250_Elektrobay-Classic
The Elektrobay Classic is a public access electric vehicle charging point manufactured by Elektromotive.

ELEKTROMOTIVE GROUP is loss making and illiquid with a tiny market cap of only S$13 million and a stock price of 0.3 cent

It has an unusual business on the Singapore bourse: manufacturing devices for charging electric vehicles with models for public as well as home use.

It has an installed base of over 3,000 charge points, and exports its devices to about 20 countries.

Formerly known as Lexicon, the company was renamed Elektromotive in July 2011 after it acquired a 51% stake in Elektromotive, a UK-based provider of technology and engineering solutions for electric vehicle recharging stations.

The subsidiary, established in 2003, has sealed contracts with the UK government and Hong Kong’s China Light & Power for its fast charging Elektrobay units.

According to global cleantech intelligence company Pike Research, Elektromotive is the no.1 European electric vehicle supply equipment vendor and ranks number three globally.

For the financial year ended 31 March 2012, the Group's net loss attributable to shareholders widened to S$13.6 million from S$5.4 million in FY2011.

The group lost S$716,000 before accounting for interest and taxes for its business on electric vehicle charging poles and another S$129,000 from its publishing, exhibition and events segment.

But if the electric vehicle market takes off the way industry watchers expect it to, Elektromotive could ride on a revolution that addresses the world’s depleting store of fossil fuels.

EV-sales-forecast
Governments have committed to sales of 7 million electric vehcles and plug-in hybrid electric vehicles a year by 2020. Data from International Energy Agency.

Global energy consumption today is largely dependent on fossil fuels such as petroleum and coal (accounting for 87% of fuel resources), but this is unsustainable economically, environmentally and socially in the long run.
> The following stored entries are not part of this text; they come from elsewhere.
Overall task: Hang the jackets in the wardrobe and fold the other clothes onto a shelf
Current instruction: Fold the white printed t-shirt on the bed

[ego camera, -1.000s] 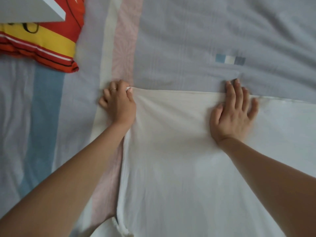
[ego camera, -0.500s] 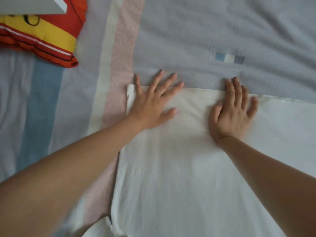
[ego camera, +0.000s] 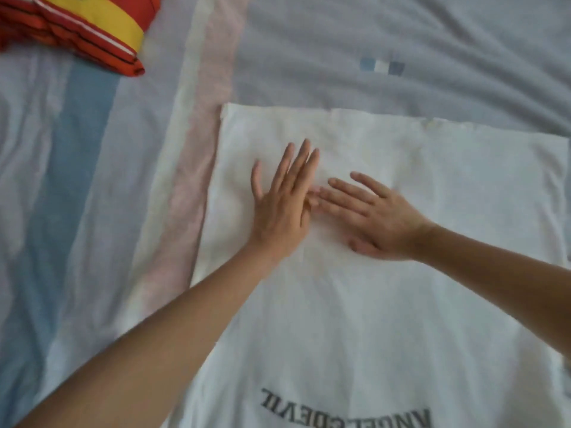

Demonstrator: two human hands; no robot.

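Observation:
A white T-shirt (ego camera: 448, 193) lies spread flat on the bed, its straight hem toward the far side and dark printed lettering near the bottom of the view. My left hand (ego camera: 282, 205) lies flat on the shirt with straight fingers pointing away from me. My right hand (ego camera: 370, 217) also rests flat on the cloth, fingers pointing left, their tips touching the side of my left hand. Neither hand grips the fabric.
The bedsheet (ego camera: 370, 41) is grey with pale pink, cream and blue stripes on the left. A folded red and yellow cloth (ego camera: 77, 29) lies at the top left corner. The shirt runs off the bottom and right edges of the view.
Both hands left the shirt's far hem and moved toward me to the middle of the cloth, coming together. The left hand, which pinched the corner a second ago, now lies flat.

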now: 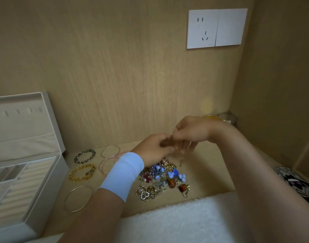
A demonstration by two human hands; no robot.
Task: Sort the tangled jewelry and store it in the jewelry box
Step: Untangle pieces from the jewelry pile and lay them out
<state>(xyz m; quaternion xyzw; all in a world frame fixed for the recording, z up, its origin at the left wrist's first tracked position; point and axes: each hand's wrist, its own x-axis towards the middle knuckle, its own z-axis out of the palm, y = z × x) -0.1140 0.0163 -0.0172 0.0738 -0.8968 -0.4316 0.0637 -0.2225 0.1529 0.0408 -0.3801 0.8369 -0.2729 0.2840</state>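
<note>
The box (50, 190) was opened at the left, dividers and ribbed rolls exposed. The tangle (164, 178) was laid on the shelf (211, 163) beside bracelets (85, 166), under a socket (203, 28). A small blurred piece (171, 138) was pinched by the curled fingers of left hand (153, 149) and right hand (192, 132).

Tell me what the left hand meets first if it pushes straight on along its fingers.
The right hand: the left hand points at its curled fingers, and the two seem to touch above the tangled pile of beaded jewelry. Blur hides whether they hold anything.
</note>
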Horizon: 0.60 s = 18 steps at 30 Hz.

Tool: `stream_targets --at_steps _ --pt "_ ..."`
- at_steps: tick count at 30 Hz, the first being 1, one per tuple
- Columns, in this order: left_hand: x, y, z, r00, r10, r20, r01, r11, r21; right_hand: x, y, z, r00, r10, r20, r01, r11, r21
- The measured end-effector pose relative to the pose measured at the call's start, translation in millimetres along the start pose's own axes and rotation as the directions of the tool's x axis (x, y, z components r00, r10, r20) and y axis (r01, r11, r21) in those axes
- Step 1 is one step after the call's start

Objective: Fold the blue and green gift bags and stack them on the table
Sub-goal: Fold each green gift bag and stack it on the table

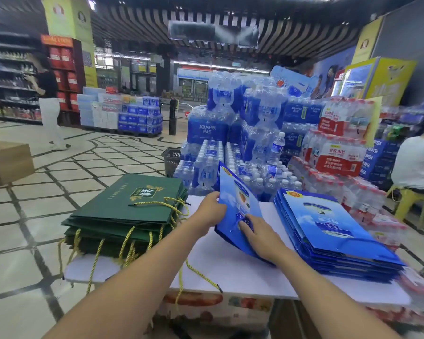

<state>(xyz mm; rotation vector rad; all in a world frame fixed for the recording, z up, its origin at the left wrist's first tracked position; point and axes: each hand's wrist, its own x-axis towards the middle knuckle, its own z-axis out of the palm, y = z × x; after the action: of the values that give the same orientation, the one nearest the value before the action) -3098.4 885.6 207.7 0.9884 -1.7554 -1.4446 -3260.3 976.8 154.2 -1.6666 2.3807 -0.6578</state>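
A tiled shop floor (83, 167) filled the left half of the frame. A heap of shrink-wrapped water bottle packs (230, 133) rose in the centre, with red-labelled packs (338, 157) to its right. In the lower middle stood a white table (230, 272).

On the table's left end lay the stack of green gift bags (127, 206), folded flat, their gold cord handles (171, 206) trailing over the near edge. On its right end lay the stack of blue gift bags (333, 231), also flat and roughly squared, with the printed faces up.

Between the two stacks, a single blue gift bag (238, 204) stood tilted on edge, with its lower corner on the table and its top pointing toward the bottles. The left hand (211, 211) gripped the bag's left edge, its fingers curled round it. The right hand (257, 238) lay on the bag's printed face, low down, with its fingers spread fairly straight and pressing against the paper.

A person in a white shirt (414, 162) sat on a yellow stool (409, 201) at the right edge. Another person (48, 101) stood by the shelves at upper left. Cardboard boxes (8, 162) sat at the left edge, and a dark shopping basket (171, 160) stood on the floor beyond the green stack.
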Motion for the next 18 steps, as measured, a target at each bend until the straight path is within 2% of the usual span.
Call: stream_targets --at_steps 2,6,8,10,11,13,16,18 --pt "7.3 24.6 -9.5 0.999 0.052 0.003 -0.051 0.988 0.143 23.3 -4.6 -21.0 0.999 -0.037 -0.03 0.037 0.999 -0.003" --pt "17.2 76.4 -26.9 0.984 0.176 0.025 -0.173 0.917 0.359 37.3 -48.9 -100.3 0.954 -0.183 -0.236 0.153 0.978 -0.141" --pt "13.9 106.4 -33.3 0.967 0.251 0.028 -0.236 0.856 0.46 41.4 -70.7 -142.0 0.887 -0.277 -0.369 0.183 0.945 -0.269" --pt "4.5 136.8 -38.8 0.939 0.341 0.05 -0.313 0.783 0.537 49.6 -82.7 -176.5 0.789 -0.404 -0.463 0.188 0.876 -0.445" --pt "-1.1 150.1 -41.6 0.926 0.37 0.074 -0.34 0.734 0.588 52.9 -86.3 -192.5 0.76 -0.453 -0.467 0.175 0.833 -0.525" --pt "-11.9 172.1 -47.8 0.902 0.406 0.146 -0.385 0.606 0.696 57.5 -88.3 -220.2 0.757 -0.483 -0.44 0.14 0.778 -0.613" --pt "-20.2 194.3 -56.2 0.857 0.456 0.239 -0.415 0.336 0.845 55.7 -87.6 -250.3 0.771 -0.503 -0.39 0.113 0.711 -0.694" --pt "-22.4 200.9 -58.1 0.834 0.487 0.259 -0.391 0.191 0.9 51.6 -84.6 -258.8 0.779 -0.511 -0.363 0.132 0.7 -0.702"
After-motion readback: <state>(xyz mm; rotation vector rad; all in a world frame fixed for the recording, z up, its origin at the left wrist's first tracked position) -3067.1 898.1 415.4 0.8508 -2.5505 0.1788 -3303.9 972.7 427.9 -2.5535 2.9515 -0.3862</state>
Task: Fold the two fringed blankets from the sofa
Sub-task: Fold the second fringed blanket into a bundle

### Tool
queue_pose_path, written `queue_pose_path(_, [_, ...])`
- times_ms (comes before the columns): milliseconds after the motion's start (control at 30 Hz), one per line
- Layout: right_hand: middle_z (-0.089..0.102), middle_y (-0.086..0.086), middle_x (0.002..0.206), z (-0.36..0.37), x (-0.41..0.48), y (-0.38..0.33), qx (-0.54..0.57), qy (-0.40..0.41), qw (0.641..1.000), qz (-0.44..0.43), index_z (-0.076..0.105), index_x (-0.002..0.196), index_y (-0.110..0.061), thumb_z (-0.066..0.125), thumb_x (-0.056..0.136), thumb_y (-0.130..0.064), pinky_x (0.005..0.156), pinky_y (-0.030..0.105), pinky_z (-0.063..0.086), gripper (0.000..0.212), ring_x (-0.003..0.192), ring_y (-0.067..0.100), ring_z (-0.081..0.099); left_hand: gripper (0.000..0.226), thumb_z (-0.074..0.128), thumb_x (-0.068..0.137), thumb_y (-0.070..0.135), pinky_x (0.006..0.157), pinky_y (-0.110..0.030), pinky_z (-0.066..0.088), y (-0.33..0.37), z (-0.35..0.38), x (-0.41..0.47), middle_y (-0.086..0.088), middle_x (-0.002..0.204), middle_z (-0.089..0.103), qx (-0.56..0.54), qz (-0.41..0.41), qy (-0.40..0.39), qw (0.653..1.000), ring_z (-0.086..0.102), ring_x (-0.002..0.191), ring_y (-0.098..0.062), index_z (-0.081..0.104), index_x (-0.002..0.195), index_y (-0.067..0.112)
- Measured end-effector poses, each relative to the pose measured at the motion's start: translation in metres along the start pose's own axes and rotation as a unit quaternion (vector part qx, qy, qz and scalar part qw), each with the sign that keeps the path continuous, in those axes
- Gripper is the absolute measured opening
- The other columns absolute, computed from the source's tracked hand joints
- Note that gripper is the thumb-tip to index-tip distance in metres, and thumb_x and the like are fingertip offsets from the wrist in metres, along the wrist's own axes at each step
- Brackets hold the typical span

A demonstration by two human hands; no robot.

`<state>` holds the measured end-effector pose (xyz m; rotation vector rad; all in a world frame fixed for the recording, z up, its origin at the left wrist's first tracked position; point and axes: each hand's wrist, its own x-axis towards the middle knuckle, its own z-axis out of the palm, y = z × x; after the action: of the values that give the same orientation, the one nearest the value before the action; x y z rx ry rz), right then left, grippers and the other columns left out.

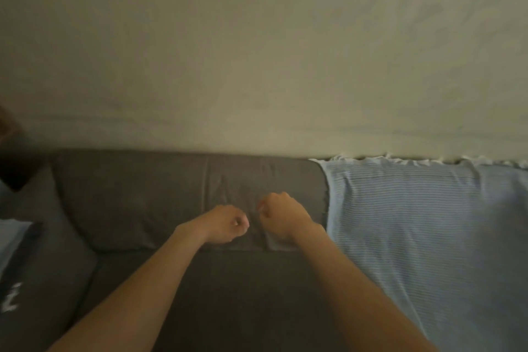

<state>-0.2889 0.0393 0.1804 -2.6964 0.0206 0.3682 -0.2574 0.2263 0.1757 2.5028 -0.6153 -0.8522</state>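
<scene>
A light blue, finely striped blanket [423, 237] with a white fringe along its top edge hangs over the right part of the grey sofa [137, 203], covering backrest and seat. My left hand [228, 223] and my right hand [278, 216] are held close together in front of the backrest, just left of the blanket's edge. Both have their fingers curled into fists, and I see nothing held in either. The frame is blurred. No second blanket can be made out.
A dark cushion with white print [25, 294] lies on the sofa's left end, with something pale blue [8, 240] at the left edge. A plain beige wall [257, 51] rises behind the sofa. The seat between my forearms is bare grey fabric.
</scene>
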Motion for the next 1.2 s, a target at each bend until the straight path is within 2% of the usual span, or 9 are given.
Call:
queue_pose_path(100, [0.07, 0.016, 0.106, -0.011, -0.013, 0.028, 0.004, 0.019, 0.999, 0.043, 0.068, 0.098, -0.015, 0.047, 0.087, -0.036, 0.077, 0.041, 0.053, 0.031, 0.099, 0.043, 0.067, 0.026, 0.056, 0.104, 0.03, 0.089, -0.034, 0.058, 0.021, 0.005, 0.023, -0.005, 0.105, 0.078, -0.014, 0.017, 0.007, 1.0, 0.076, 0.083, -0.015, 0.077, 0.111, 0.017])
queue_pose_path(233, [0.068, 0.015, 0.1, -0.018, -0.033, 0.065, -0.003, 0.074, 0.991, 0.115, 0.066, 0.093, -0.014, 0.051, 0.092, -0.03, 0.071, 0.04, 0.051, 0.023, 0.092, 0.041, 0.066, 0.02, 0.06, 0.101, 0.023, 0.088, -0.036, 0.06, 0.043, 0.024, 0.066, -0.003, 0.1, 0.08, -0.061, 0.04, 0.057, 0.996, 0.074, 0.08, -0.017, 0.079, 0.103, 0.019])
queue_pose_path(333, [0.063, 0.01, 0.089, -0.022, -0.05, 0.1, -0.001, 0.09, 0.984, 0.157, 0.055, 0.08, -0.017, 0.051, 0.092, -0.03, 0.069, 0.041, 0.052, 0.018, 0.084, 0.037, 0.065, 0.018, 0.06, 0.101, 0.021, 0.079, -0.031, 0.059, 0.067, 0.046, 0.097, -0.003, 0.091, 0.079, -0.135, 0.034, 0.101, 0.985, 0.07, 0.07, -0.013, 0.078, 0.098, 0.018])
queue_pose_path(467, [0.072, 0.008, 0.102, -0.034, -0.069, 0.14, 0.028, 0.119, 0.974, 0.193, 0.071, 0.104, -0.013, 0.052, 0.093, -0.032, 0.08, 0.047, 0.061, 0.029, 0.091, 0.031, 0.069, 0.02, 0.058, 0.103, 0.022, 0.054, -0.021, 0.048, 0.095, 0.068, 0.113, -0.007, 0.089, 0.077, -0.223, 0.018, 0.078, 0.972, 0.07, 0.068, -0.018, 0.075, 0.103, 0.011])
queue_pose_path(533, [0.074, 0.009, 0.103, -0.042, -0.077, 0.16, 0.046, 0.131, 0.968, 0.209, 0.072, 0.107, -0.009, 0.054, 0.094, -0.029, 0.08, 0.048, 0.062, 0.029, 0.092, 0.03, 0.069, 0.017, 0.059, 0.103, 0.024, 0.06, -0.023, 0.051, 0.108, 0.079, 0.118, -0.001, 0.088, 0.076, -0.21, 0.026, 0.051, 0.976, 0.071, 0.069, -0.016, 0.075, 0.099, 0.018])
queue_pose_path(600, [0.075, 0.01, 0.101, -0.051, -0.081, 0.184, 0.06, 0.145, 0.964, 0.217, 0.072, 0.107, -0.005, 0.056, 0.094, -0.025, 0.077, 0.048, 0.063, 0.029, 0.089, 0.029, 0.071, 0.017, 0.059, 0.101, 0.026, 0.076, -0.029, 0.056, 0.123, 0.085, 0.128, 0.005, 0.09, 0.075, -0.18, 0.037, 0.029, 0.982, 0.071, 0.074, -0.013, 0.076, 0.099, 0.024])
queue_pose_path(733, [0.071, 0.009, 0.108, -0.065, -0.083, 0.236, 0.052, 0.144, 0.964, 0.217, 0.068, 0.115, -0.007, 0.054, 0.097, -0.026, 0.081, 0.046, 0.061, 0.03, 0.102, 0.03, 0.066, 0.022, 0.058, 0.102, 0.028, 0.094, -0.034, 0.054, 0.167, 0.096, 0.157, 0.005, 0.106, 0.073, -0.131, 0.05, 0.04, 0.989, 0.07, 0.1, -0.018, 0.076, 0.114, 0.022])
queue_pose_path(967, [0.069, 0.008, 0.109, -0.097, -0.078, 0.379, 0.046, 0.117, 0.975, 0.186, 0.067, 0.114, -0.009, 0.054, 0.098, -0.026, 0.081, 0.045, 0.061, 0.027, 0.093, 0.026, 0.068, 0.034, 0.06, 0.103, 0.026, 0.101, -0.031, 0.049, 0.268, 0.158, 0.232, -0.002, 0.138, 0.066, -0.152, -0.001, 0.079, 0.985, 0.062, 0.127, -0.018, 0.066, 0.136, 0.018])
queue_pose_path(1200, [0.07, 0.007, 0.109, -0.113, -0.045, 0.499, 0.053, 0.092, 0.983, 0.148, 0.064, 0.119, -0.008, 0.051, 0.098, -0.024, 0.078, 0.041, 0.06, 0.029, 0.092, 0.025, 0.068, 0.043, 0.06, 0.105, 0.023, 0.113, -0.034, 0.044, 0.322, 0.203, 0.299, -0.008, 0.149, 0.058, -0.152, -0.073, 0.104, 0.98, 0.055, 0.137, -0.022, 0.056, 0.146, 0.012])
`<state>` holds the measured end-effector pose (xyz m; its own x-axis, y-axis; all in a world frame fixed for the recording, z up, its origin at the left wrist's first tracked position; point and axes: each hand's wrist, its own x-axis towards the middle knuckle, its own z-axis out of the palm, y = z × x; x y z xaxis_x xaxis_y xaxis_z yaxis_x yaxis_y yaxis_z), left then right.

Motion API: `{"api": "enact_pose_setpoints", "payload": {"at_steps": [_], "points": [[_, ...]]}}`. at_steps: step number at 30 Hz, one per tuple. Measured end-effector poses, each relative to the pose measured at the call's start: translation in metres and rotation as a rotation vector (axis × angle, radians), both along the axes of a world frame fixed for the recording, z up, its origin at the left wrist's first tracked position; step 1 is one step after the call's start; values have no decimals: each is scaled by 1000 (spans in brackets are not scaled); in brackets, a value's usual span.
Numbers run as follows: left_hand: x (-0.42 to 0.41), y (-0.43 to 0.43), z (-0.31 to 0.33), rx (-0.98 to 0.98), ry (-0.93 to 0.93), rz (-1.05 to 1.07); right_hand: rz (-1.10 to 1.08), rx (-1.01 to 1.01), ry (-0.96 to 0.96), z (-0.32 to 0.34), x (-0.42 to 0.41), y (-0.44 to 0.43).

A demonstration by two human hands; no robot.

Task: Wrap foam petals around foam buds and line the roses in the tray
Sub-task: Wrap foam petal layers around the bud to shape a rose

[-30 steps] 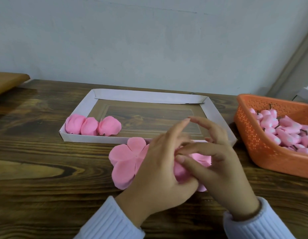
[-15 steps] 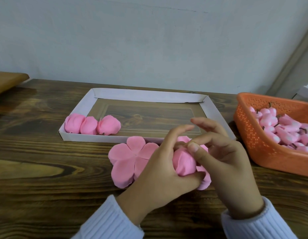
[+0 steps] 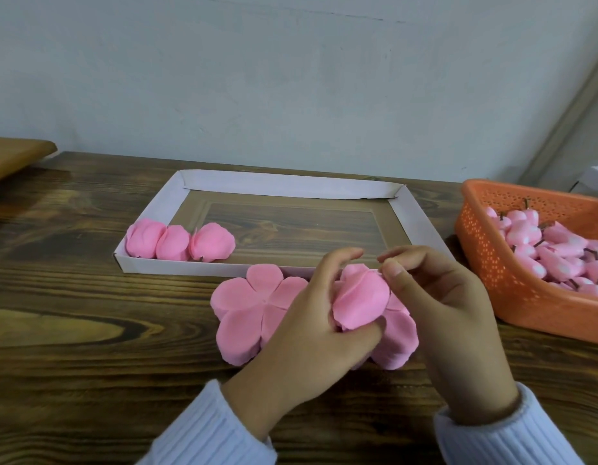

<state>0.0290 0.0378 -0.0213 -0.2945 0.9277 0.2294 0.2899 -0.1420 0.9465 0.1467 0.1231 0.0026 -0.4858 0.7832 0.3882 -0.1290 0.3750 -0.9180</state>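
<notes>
Our left grip [image 3: 311, 337] is curled round a pink foam rose [image 3: 358, 300], with the thumb beneath it and the fingers behind. It holds the rose over a flat stack of flower-shaped petal sheets [image 3: 247, 307]. Our right grip [image 3: 451, 317] is narrow, thumb and forefinger pinching the rose's upper petal edge. The sheets lie on the wooden desk [image 3: 89, 347], just in front of the white tray [image 3: 284, 184]. We see three finished roses [image 3: 176, 243] touching in a row in the tray's near left corner. At the right stands an orange basket [image 3: 512, 290] heaped with pink buds [image 3: 552, 250] on dark stems.
</notes>
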Motion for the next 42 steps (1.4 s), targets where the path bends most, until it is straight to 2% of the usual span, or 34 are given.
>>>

What governments and environment groups are doing to address this is to push for use of electric and plug-in hybrid vehicles through incentives and subsidies.

Electric vehicles contributed only 0.1% to global automotive sales last year, but IDC Energy Insight expects this to increase to 1.3% or 2.7 million cars by 2015.

As a cleantech alternative, such vehicles are able to consume electricity from a wide range of sources, including fossil fuels, nuclear power, and renewable sources such as tidal power, solar power, and wind power or any combination of those.

The big boys certainly believe that the electric vehicle will take off as technology and infrastructure hurdles are overcome.

Major automotive brands, including Toyota, Renault, BMW, Honda, Ford, Audi, Mercedes-Benz and Volkswagen, are already producing electric vehicles to widen the offering for consumers.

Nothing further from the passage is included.